Em todas as idades é possível o surgimento dessas patologias, não existe sexo mais vulnerável que o outro, mas há categorias que estão mais expostas. Por exemplo, bebês e mulheres grávidas. Em ambos os casos, as consequências podem ser muito graves. Uma mulher grávida, devido a uma infecção negligenciada, também pode sofrer danos ao feto. Bebês com infecções estreptocócicas por agalactiae arriscam suas vidas e podem sofrer de meningite, pneumonia e bacteremia.

Como essa infecção pode ser transmitida? Os bebês muitas vezes o pegam da mãe durante o parto, enquanto os adultos provavelmente por meio de relações sexuais desprotegidas, mas essa informação precisa ser confirmada por estudos adicionais.

Streptococcus agalactiae: cura

Uma infecção como essa deve ser tratada com antibióticos. Não é nosso trabalho prescrevê-los, mas podemos citar aqueles que são os produtos mais usados ​​hoje. Cefalosporinas como cefotaxima, penicilinas como benzilpenicilina e ampicilina, especialmente adequadas para recém-nascidos, e depois macrolídeos como azitromicina, claritromicina e eritromicina.

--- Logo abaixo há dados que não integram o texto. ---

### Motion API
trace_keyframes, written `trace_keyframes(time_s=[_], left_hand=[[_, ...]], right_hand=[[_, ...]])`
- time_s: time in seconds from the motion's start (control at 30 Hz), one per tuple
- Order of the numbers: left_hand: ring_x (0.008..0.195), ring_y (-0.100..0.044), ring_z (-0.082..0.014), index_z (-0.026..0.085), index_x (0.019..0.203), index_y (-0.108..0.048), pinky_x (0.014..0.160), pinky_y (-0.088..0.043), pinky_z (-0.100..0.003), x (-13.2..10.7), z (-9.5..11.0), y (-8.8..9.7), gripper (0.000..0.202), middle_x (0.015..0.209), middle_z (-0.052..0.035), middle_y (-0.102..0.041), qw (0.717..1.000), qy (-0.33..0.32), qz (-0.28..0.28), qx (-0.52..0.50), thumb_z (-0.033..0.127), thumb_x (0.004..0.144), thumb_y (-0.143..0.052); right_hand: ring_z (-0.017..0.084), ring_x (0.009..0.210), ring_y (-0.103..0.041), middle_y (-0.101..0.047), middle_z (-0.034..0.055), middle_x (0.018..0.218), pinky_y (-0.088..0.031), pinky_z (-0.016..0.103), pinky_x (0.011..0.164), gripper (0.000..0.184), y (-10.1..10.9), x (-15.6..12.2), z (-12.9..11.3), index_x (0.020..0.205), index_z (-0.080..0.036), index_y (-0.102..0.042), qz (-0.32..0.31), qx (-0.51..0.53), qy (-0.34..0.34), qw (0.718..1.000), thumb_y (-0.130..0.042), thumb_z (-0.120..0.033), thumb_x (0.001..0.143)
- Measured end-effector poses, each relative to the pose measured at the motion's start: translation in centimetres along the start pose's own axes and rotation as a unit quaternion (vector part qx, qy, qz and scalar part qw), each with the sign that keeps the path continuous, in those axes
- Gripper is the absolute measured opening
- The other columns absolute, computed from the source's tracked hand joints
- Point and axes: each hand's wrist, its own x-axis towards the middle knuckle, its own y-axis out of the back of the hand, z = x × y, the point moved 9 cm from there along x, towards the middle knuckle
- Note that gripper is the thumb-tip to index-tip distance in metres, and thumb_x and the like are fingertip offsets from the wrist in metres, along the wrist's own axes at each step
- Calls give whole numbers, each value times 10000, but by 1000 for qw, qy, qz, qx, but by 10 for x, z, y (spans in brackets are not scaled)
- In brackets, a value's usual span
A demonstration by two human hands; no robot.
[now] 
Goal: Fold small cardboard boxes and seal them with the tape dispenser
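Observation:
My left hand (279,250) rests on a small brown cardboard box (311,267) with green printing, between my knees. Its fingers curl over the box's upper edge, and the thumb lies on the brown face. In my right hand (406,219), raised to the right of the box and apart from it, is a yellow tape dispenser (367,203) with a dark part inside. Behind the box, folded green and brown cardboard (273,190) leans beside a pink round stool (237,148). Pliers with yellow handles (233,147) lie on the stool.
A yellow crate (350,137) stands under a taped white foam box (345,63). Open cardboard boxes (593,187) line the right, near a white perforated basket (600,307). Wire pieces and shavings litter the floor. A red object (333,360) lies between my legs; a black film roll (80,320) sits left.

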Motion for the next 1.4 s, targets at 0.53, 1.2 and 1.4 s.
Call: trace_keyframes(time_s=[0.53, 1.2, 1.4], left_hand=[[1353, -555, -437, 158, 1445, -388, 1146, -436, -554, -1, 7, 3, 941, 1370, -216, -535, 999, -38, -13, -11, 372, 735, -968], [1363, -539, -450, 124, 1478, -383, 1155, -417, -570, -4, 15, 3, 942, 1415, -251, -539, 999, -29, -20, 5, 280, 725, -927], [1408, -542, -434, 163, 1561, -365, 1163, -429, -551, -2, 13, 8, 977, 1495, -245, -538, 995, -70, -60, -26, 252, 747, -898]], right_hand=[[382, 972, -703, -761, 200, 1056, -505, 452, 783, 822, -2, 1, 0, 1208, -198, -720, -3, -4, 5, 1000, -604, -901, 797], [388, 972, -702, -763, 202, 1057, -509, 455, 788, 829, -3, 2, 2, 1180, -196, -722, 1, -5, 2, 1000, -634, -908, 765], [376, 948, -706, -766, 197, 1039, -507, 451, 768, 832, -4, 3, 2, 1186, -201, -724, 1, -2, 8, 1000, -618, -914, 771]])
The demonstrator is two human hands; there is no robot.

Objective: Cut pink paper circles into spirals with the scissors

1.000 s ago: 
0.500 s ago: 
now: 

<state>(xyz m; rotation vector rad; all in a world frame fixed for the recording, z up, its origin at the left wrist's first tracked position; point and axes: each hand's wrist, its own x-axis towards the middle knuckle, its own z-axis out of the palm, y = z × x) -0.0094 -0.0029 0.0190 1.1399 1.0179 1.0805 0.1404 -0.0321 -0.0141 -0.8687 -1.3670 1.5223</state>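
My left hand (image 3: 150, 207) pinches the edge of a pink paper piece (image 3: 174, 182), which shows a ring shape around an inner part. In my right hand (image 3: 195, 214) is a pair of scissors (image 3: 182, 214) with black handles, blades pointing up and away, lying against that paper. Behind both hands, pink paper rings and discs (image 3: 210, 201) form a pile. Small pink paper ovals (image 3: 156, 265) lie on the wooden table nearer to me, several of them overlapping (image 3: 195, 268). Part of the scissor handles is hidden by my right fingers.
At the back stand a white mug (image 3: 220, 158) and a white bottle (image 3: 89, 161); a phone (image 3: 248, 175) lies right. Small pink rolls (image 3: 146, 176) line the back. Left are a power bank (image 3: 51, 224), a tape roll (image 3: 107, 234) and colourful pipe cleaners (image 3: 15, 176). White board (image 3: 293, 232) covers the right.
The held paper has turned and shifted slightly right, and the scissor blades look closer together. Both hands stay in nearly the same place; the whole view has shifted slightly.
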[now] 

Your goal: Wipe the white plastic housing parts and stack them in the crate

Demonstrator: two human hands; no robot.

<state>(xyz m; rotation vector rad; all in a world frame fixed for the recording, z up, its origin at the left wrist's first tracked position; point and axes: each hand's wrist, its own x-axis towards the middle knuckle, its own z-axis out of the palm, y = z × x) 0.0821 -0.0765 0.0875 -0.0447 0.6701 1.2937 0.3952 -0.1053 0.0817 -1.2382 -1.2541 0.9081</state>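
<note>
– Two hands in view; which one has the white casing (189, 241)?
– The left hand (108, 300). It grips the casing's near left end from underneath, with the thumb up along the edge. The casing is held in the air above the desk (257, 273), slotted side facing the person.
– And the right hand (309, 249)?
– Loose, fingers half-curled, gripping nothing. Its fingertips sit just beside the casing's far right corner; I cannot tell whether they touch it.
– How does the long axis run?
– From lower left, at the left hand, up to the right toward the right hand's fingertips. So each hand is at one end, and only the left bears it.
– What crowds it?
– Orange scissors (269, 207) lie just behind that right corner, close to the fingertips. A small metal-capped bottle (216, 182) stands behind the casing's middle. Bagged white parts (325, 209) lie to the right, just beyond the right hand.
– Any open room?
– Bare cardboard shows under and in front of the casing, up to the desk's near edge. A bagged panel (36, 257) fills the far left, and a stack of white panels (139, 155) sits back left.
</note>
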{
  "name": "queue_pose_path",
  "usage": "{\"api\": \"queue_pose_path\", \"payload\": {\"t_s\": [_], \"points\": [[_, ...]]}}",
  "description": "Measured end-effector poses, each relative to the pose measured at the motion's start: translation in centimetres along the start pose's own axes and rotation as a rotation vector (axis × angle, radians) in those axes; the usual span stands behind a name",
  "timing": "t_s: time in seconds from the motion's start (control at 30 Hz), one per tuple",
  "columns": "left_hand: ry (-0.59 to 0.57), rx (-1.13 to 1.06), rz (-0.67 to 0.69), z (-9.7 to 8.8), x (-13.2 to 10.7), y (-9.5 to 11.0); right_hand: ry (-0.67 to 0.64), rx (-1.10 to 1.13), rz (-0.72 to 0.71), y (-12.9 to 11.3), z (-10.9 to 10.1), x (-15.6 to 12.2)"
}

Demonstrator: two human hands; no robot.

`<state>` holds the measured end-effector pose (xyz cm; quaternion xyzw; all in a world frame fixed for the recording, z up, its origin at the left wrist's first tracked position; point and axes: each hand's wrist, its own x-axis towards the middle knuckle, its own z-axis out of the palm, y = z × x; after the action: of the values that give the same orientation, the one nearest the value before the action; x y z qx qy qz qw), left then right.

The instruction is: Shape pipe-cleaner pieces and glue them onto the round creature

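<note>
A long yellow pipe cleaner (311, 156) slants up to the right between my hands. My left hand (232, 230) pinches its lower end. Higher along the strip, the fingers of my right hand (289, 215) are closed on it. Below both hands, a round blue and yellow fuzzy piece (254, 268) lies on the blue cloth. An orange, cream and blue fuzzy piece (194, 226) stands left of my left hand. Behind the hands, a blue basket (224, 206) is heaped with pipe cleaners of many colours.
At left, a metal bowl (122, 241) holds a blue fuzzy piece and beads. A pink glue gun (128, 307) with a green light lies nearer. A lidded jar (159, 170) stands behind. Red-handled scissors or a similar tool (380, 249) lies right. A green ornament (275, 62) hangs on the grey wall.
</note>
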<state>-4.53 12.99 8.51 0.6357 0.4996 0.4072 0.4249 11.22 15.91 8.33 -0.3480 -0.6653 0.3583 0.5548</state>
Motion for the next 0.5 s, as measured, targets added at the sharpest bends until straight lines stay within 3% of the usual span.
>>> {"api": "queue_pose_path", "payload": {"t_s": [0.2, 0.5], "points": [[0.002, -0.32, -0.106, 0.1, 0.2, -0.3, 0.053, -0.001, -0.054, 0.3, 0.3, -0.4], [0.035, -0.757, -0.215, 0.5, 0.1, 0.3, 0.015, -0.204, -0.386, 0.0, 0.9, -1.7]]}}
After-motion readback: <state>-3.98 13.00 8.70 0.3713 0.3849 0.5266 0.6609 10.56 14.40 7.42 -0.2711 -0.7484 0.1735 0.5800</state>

Quem é um pouco experiente vai se lembrar desse nome, macrolídeos, também usado em outro contexto. As mesmas substâncias aqui recomendadas, na verdade, também podem ser usadas para pacientes que têm alergia a antibióticos beta-lactâmicos, como penicilinas e cefalosporinas. Se uma mulher grávida contrai a infecção, não basta seguir a antibioticoterapia, é necessário fazer mais para evitar que o futuro nascido seja prejudicado.
A mulher deve então ser submetida a profilaxia antibiótica intravenosa durante o trabalho de parto.

Streptococcus agalactiae e animais

Nem sempre acontece que as bactérias que criam problemas para os humanos também são prejudiciais para os animais, mas neste caso é exatamente assim que funciona. Em particular, podemos focar nossa atenção nas vacas. Streptococcus agalactiae pode ser responsável pelo aparecimento de mastite em vacas leiteiras. O pobre animal então se torna vítima de uma febre aguda que leva a uma redução da síntese de leite pelo animal.
Outros animais que podem ser infectados com esta bactéria são cães, gatos, camelos, focas, golfinhos e até crocodilos. Entre as vítimas também há peixes, também há epidemias reais.